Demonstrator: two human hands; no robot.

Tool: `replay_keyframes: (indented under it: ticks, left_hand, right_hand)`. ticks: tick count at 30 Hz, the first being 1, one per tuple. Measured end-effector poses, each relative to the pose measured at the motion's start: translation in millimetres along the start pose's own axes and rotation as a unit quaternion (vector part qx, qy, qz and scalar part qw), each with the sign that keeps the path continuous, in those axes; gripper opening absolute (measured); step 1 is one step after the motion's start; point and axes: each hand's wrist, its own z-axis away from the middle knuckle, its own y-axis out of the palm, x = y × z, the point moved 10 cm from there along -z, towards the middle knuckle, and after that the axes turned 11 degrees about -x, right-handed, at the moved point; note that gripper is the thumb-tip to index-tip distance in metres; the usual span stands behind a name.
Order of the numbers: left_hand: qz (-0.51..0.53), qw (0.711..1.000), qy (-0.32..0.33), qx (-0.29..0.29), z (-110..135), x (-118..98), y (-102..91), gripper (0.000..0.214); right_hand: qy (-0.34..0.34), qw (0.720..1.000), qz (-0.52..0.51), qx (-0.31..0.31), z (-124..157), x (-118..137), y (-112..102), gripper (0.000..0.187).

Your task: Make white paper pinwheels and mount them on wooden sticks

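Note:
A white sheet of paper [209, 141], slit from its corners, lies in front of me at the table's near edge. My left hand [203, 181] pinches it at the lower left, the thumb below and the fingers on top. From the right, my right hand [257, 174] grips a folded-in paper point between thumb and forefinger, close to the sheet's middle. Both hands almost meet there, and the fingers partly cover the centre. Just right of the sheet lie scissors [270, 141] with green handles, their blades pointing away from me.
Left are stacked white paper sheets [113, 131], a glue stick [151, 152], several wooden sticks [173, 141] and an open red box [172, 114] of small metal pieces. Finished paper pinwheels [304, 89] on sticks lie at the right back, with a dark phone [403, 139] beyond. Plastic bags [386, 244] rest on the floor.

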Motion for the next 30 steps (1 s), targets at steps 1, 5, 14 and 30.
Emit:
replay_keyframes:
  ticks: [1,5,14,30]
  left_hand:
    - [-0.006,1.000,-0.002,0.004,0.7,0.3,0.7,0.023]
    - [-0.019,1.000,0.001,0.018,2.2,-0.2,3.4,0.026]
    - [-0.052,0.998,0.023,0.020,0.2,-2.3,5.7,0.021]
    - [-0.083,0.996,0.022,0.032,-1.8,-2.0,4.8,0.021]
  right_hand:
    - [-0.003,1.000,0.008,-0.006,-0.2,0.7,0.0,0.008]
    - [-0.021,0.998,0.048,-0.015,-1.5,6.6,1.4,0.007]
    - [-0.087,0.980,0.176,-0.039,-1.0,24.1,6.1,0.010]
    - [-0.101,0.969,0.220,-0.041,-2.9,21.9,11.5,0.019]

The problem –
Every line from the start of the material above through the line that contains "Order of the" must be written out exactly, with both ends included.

Reply to the exercise –
Demonstrator: two human hands; no robot.

Tool: `replay_keyframes: (indented under it: ticks, left_hand, right_hand)`. ticks: tick count at 30 Hz, the first being 1, one per tuple. Measured end-effector poses, each relative to the pose measured at the motion's start: translation in millimetres along the start pose's own axes and rotation as a unit quaternion (vector part qx, qy, qz and scalar part qw), each with the sign that keeps the path continuous, in those axes; gripper opening absolute (measured); step 1 is one step after the motion's start; point and axes: each hand's wrist, its own z-axis away from the middle knuckle, its own y-axis out of the palm, x = y × z, the point moved 10 cm from there along -z, towards the middle knuckle, and after that the axes turned 11 degrees about -x, right-handed, at the moved point; note that gripper is the thumb-tip to index-tip distance in metres; the usual span stands behind a name.
Order of the numbers: left_hand: qz (-0.51..0.53), qw (0.711..1.000), qy (-0.32..0.33), qx (-0.29..0.29), z (-110..135), x (-118..98), y (-102..91), gripper (0.000..0.214); right_hand: qy (-0.34..0.34), qw (0.720..1.000), qz (-0.52..0.51), qx (-0.31..0.31), z (-124..157), x (-118..137), y (-112..102), gripper (0.000..0.187).

The required output has been supplied.